Folgende Nachricht habe ich an die Betreiber der offiziellen Seite von Tatjana Gsell geschickt.

Der folgende Text handelt hauptsächlich von Ideen zu den Fotos von Tatjana Gsell.



Erst einmal ein herzliches Danke dafür, dass sie die restlichen Vorschaubilder ebenfalls noch ergänzt haben.

Nun wäre es wünschenswert einige dieser Shootings noch als Kaufgallerie in besserer Qualität zu erhalten.

Denn mir ist aufgefallen, das einige der Vorschaubilder dort, noch nicht zum Kaufen bereitstehen und dennoch aus anderen Shootings stammen.



Damit komme ich auf eine weitere Anregung zusprechen, denn auf der offiziellen Internetseite von Tatjana Gsell ist die Rede von Bildern in HD-Qualität.

Dies wäre laut Definition mindestens 720 Pixel auf der kleinsten Seite und der 1280 Pixel auf der größeren Seite.

Dies wird leider nicht erreicht, auch wenn sich ein Kauf der Fotos dennoch lohnt, weil dort die makellose Tatjana Gsell zu sehen ist.

Wünschenswert wäre aber mindestens diese Größe oder die Originalgröße die beim Shooting entstanden ist, zumindestens was die Auflösung angeht, denn als Format ist JPG schon in Ordnung.

Nun noch ein Wort zu ihrer Möglichkeit die Außenwirkung zu verbessern und ein möglichst gutes "Bild" von Tatjana Gsell abzuliefern.

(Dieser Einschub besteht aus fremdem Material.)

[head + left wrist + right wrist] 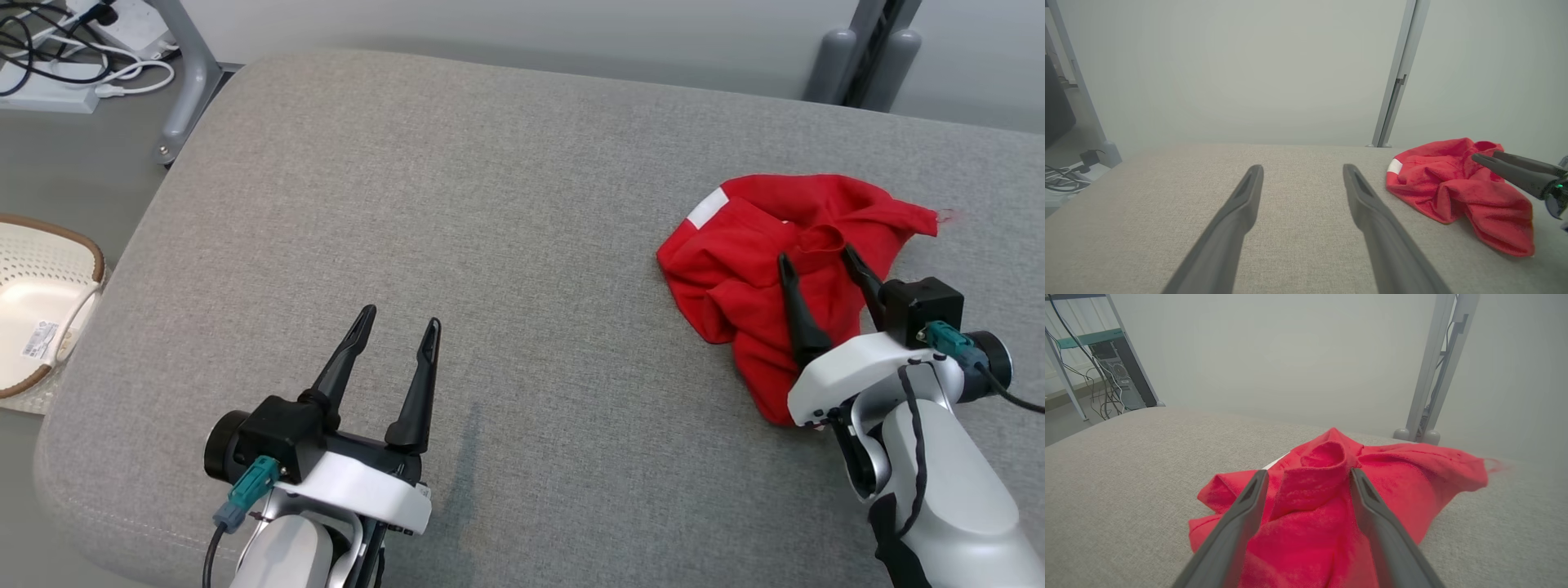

Da Wikipedia noch keine verwendbaren Dateien enthält, wäre es wünschenswert, dass Sie ein Bild ihrer Wahl in möglichst guter Qualität freigeben und dies selbstständig oder durch eine dritte Person hochladen lassen.



Mit freundlichen Grüßen


Viktor Grabach
Gründer des Freundeskreis Djamila Rowe


----------



## Marco2 (11 Aug. 2010)

krawutz schrieb:


> Erst Rowe, jetzt Gsell - bist du Schrottsammler ?



:WOW::WOW::WOW::thumbup:


----------



## 2010 lena (15 Aug. 2010)

Schrecklich

Wieso bekommen solche Leute eine Plattform?


----------



## tschery1 (16 Aug. 2010)

Ehrlich?!? ... zum Vergessen!


----------



## dreaven3 (29 Aug. 2010)

Tatjana Gsell bekommt soviel Aufmerksamkeit wie sie verdient und zwar jede Menge.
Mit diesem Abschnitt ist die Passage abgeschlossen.